A large representation in the present population is of Norwegians, an industrious and thriving people. They have a Lutheran church in the southeastern part of the township and have recently erected a very fine church edifice. They also have a parsonage and sustain a Pastor, who preaches to them in their native tongue.

About one or two miles south from the Norwegian Church, the German Lutherans also have a church edifice and parsonage. Their Pastor, in addition to his ministerial duties, also teaches a German school. The oldest church organization, however, in the township, is a Free-Will Baptist Church, which used to worship in the old log schoolhouse, mentioned before, and which now worships in the Alger Schoolhouse, and whose spiritual shepherd is Rev, D. C. Curtis.

A post office was established in 1858. Joseph D. Fegan was deputized to go there and establish the office. No one could suggest a name. Mr. Fegan said Is there no creek or anything?" "Yes, Calamus Creek." "Then let it be Calamus." The creek takes its name from the great quantities of "sweet flag" growing in it.

Probably no occurrence ever occasioned greater excitement throughout Olive Township, and, indeed, throughout the whole surrounding country, than that of the murder of Mrs. Esther Alger, the aged wife of Lyman Alger, both of whom were among the earliest settlers in the township as well as in the county. Mr.
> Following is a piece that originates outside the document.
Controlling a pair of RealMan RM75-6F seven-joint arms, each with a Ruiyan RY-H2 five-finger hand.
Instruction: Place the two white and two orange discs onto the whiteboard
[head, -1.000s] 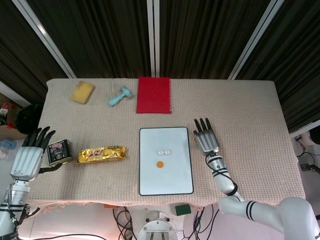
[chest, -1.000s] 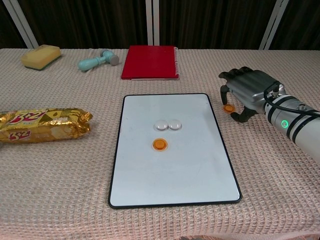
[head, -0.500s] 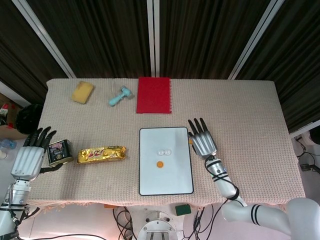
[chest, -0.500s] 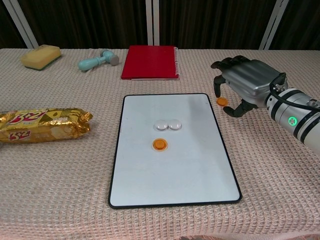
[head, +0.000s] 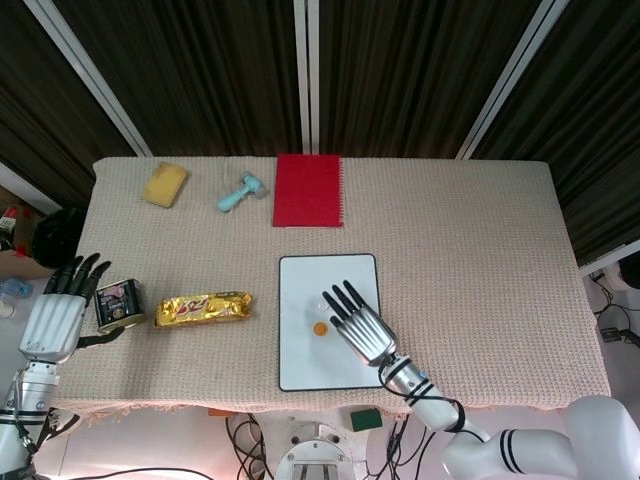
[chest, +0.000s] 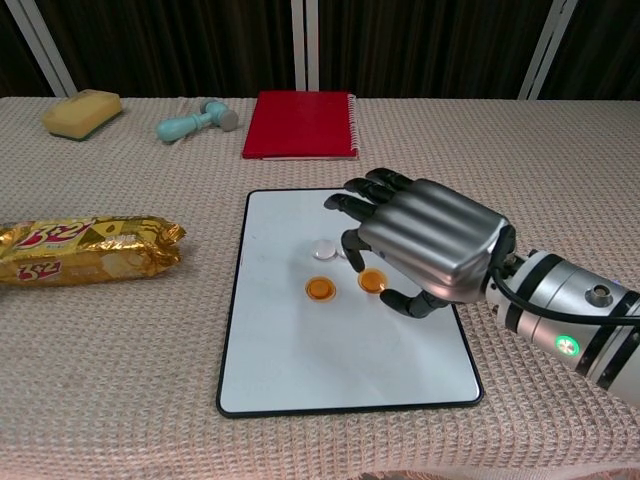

Alger had accumulated a large property, and was in the habit of loaning money to quite an extent, and frequently had quite considerable sums of money in the house. To obtain a large amount supposed to be in the house at the time of the crime, it is conjectured, was the object of its commission. Mrs. Alger was an aged lady of seventy-two years, and her husband a year her senior. They lived alone, except a grandson, Judson Curtis. On the evening of September 25, 1872, Mr. Alger had gone to the schoolhouse, a short distance away, to attend a prayer-meeting. Judson had gone over to his father's barn, about forty rods distant, and the old lady was left alone at home. She was evidently busily engaged in some household duties about the door, having her sun-bonnet on. While thus engaged, she was shot down and, afterward beaten to death with some blunt instrument, supposedly an ax. Judson heard the shot fired, and, running to the house, found the dead body of his grandmother lying in the path near the door, the house opened, and the trunk where the money was kept rifled. He gave the alarm at the schoolhouse, and the people hurried to the scene to find that one of the most brutal of murders had been committed, almost in broad daylight. Between $1,000 and $1,500 were taken from the trunk.

Although some arrests were made, and diligent efforts put forth to discover the perpetrators of the crime, it is still an unsolved mystery.

===Abandoned towns===
Buena Vista - abandoned in 1914

==Geography==
Olive Township covers an area of 41.75 sqmi and contains one incorporated settlement, Calamus. According to the USGS, it contains ten cemeteries: Alger, Boyd, Dubois, Dutton, Immanuel, Kuebler, Kvindherred, Mowder, Rose Hill, Union, and Kohnert.